[Start of Attachment]

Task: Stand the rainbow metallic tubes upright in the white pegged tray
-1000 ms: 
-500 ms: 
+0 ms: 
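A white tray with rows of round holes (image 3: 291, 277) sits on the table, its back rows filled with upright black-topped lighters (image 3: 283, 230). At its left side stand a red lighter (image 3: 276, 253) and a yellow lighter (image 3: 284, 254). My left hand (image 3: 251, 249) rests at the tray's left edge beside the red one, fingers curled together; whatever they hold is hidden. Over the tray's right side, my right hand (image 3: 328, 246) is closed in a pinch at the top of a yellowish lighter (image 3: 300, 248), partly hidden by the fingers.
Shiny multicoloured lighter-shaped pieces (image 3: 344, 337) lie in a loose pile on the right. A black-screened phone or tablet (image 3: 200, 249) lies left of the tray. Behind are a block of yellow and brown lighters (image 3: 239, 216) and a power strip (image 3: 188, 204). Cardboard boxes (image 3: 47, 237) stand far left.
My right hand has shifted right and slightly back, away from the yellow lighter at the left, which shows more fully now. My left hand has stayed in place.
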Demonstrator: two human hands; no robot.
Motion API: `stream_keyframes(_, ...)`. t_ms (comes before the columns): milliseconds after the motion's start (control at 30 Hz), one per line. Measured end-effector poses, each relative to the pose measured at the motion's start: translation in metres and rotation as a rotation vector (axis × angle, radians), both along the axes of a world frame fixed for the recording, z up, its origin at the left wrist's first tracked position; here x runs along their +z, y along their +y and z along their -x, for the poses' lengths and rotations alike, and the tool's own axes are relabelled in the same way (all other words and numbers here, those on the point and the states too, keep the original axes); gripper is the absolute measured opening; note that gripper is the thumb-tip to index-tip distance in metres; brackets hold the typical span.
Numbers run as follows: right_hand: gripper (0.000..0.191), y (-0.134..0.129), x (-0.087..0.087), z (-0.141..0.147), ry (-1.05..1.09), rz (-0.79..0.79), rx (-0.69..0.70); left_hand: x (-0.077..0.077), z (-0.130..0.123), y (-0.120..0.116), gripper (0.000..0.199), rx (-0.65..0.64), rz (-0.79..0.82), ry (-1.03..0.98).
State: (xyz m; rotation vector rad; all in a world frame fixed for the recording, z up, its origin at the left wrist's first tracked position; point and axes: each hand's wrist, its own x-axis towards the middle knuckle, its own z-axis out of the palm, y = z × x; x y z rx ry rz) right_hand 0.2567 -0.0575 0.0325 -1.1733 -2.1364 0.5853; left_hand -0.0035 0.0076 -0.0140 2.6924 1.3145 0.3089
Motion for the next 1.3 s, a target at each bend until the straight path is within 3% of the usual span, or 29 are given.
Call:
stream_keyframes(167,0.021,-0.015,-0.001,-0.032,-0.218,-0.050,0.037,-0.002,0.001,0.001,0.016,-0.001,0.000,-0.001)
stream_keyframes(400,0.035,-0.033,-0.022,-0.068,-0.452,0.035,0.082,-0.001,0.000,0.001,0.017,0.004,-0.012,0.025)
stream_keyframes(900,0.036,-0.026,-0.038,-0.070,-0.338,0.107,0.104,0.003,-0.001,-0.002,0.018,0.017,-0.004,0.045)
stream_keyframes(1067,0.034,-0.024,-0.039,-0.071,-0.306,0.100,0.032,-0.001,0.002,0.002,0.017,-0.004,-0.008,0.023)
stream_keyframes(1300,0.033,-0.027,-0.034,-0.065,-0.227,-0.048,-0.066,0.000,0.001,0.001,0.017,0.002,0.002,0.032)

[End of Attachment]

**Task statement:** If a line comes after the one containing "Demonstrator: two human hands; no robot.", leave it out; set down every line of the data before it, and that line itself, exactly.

**Written solution:**
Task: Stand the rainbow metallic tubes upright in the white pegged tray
-1000 ms: 
-500 ms: 
+0 ms: 
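A white tray with rows of round holes (image 3: 291, 277) sits on the table, its back rows filled with upright black-topped lighters (image 3: 283, 230). At its left side stand a red lighter (image 3: 276, 253) and a yellow lighter (image 3: 284, 254). My left hand (image 3: 251, 249) rests at the tray's left edge beside the red one, fingers curled together; whatever they hold is hidden. Over the tray's right side, my right hand (image 3: 328, 246) is closed in a pinch at the top of a yellowish lighter (image 3: 300, 248), partly hidden by the fingers.
Shiny multicoloured lighter-shaped pieces (image 3: 344, 337) lie in a loose pile on the right. A black-screened phone or tablet (image 3: 200, 249) lies left of the tray. Behind are a block of yellow and brown lighters (image 3: 239, 216) and a power strip (image 3: 188, 204). Cardboard boxes (image 3: 47, 237) stand far left.
My right hand has shifted right and slightly back, away from the yellow lighter at the left, which shows more fully now. My left hand has stayed in place.
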Demonstrator: two human hands; no robot.

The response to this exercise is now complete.